WD Red/Seagate Ironwolf are worth it?

  • That's what people talk about the WD Blue the thread starter was talking about: https://community.wd.com/t/wdi…ue-drives-any-help/193353

    WD Greens were set to park after 5 seconds idle time. By comparison, Reds are set to park after 300 seconds idle.


    There were some quality control issues with Reds some time back, and a number of them shipped with the 5 second setting (as some folks have noted). This caused them to die in no time as NAS/low end server drives, and led to some conspiracy theories online that Reds and Greens were both the same, except for firmware settings and warranty.


    "5400 RPM Class Blue" replaced Greens recently (at least in the US), and they also had the 5 second head parking. However, my most recently purchased Blue drive had parking set to 300, and not 5.


    According to the internet, the latest generation drives won't work with WDIDLE3. WDIDLE3 wouldn't work on mine when I tested it, so I don't have reason to doubt that is true. I have found that idle3-tools on linux did work to manage firmware settings on my newer WD drives, where WDIDLE3 did not. This was just my experience, I can't guarantee it will work on all WD drives. It seems to me, in just my limited experience with WD, that there's some inconsistency in firmware settings from drive to drive, so there's no telling what will and won't work. I suppose there's a reason why those cost less and enterprise grade cost more, and you usually get what you pay for!

  • warranty

    Well, I already elaborated on why warranty is one of the most important criteria for me.


    To summarize the WD situation:

    • Nobody knows which head parking settings he gets when buying a WD disk prior to purchase. Can be 8 seconds, can be 300, might be changeable, might not. If set to low the disk might die relatively fast.
    • WD Blue: 2 years warranty
    • WD Green: 3 years warranty
    • WD Red: 3 years warranty
    • WD Red Pro: 5 years warranty

    Seriously: which use cases are those WD Blue made for?
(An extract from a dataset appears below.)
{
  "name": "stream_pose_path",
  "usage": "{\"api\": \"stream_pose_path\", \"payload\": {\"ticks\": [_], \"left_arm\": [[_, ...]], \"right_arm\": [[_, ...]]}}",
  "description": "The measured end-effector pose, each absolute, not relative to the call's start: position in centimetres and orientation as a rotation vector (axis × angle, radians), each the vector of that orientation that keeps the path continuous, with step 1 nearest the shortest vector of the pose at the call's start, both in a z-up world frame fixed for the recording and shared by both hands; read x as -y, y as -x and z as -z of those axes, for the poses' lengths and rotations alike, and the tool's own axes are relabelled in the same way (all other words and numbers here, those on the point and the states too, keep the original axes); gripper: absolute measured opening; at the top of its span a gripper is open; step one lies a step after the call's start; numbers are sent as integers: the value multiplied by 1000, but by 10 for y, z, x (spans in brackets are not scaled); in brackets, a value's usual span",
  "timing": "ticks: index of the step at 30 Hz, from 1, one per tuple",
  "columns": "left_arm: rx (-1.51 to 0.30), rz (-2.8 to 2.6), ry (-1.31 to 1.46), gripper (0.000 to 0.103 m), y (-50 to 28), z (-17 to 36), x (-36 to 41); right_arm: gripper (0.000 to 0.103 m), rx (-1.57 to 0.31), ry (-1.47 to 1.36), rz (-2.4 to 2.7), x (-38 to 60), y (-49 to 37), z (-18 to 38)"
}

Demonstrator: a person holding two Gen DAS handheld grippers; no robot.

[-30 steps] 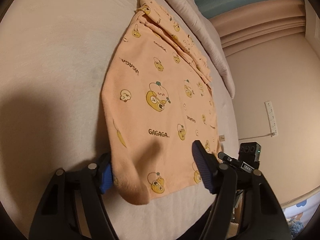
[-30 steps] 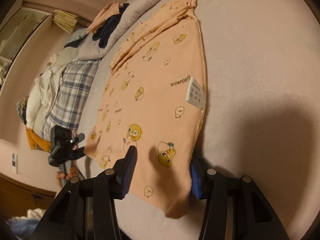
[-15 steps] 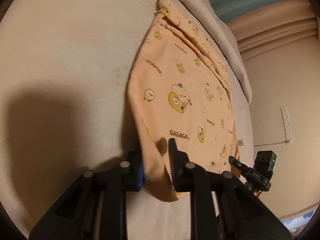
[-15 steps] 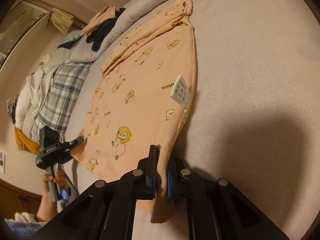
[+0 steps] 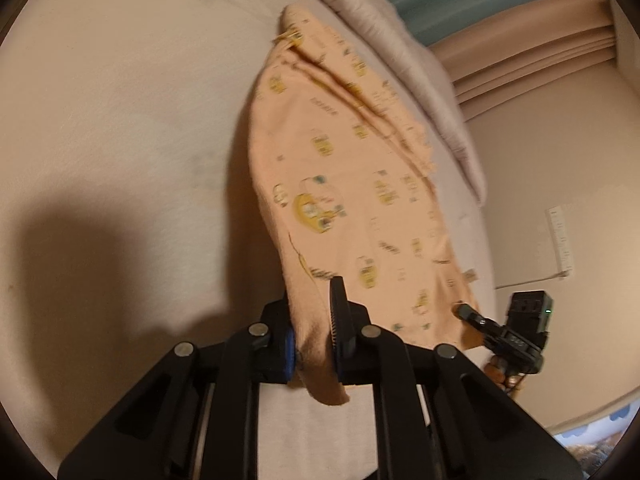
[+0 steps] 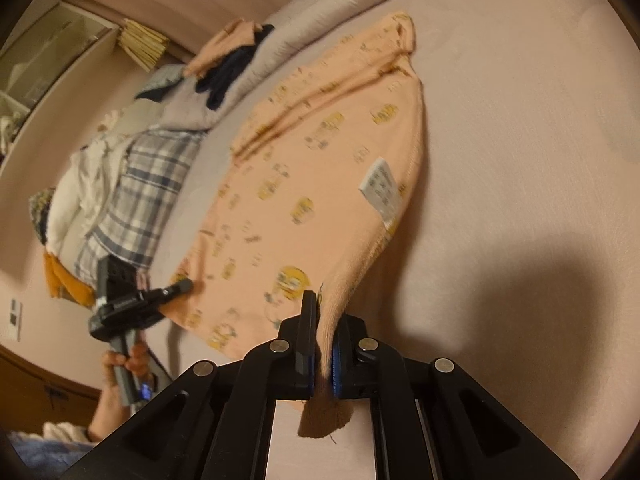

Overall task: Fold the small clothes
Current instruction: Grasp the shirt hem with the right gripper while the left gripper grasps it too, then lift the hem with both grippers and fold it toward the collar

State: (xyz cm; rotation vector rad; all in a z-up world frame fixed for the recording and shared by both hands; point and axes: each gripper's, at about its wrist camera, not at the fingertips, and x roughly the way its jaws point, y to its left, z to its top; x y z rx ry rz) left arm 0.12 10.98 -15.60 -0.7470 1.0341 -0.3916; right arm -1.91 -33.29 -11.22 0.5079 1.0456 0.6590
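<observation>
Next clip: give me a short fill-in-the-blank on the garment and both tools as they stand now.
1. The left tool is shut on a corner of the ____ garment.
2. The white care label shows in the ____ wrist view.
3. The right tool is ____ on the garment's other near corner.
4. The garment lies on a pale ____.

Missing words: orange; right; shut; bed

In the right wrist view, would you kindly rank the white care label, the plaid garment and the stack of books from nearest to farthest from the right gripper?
1. White care label: on the orange garment, just beyond the right gripper.
2. Plaid garment: left, mid-bed.
3. Stack of books: far upper left.
</observation>
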Motion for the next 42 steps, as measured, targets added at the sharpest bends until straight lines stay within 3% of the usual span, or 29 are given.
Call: {"api": "stream_pose_path", "payload": {"ticks": [23, 42], "left_arm": [[-834, 581, 941, 8, -26, 123, -122], [-745, 632, 984, 8, -127, 88, -128]], "right_arm": [[8, -931, -599, -748, 331, -10, 84], [8, -779, -629, -716, 349, -78, 49]]}}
To be thrown away just after two years?


    you usually get what you pay for!

    Exactly. And of course HDDs with a longer warranty period cost a little bit more...

  • Well, I already elaborated on why warranty is one of the most important criteria for me.
    To summarize the WD situation:

    • Nobody knows which head parking settings he gets when buying a WD disk prior to purchase. Can be 8 seconds, can be 300, might be changeable, might not. If set to low the disk might die relatively fast.
    • WD Blue: 2 years warranty
    • WD Green: 3 years warranty
    • WD Red: 3 years warranty
    • WD Red Pro: 5 years warranty

    Seriously: which use cases are those WD Blue made for? To be thrown away just after two years?


    Exactly. And of course HDDs with a longer warranty period cost a little bit more...

    WD Blue -> consumer, normal use
    WD Green -> Not sure where you live, but in EU and USA they're not sold anymore.
    WD Red -> NAS
    WD Red Pro -> NAS too, but they cost 50€ more than normal Red
    WD Enterprise -> Storage for server (One my friend gifted me 4 of this one, that's why I know them)


    I think that the Pro version is not worth the money. 6TB Pro cost as much as 8TB just for two years of warranty, for me is really too much.

    Intel G4400 - Asrock H170M Pro4S - 8GB ram - Be Quiet Pure Power 11 400 CM - Nanoxia Deep Silence 4 - 6TB Seagate Ironwolf - RAIDZ1 3x10TB WD - OMV 5 - Proxmox Kernel

  • WD Blue -> consumer, normal use
    WD Green -> Not sure where you live, but in EU and USA they're not sold anymore.
    WD Red -> NAS
    WD Red Pro -> NAS too, but they cost 50€ more than normal Red
    WD Enterprise -> Storage for server (One my friend gifted me 4 of this one, that's why I know them)

    Seriously. I'm not interested in how WD's marketing department positions their drives. I don't buy WD anyway and as such I'm not affected by their pricing strategies or how their marketing folks made up their product portfolio. :)


    If I need a new disk for personal usage I use a database and filter for my criteria (24/7 operation and 5 years warranty as a starting point, sorted by 'price per TB'):

    Then it depends on storage topology and use case...


    For commercial projects it's the contractors choice. In the past they used also HGST but within the last 10 years I can't remember seeing anything other than Seagate.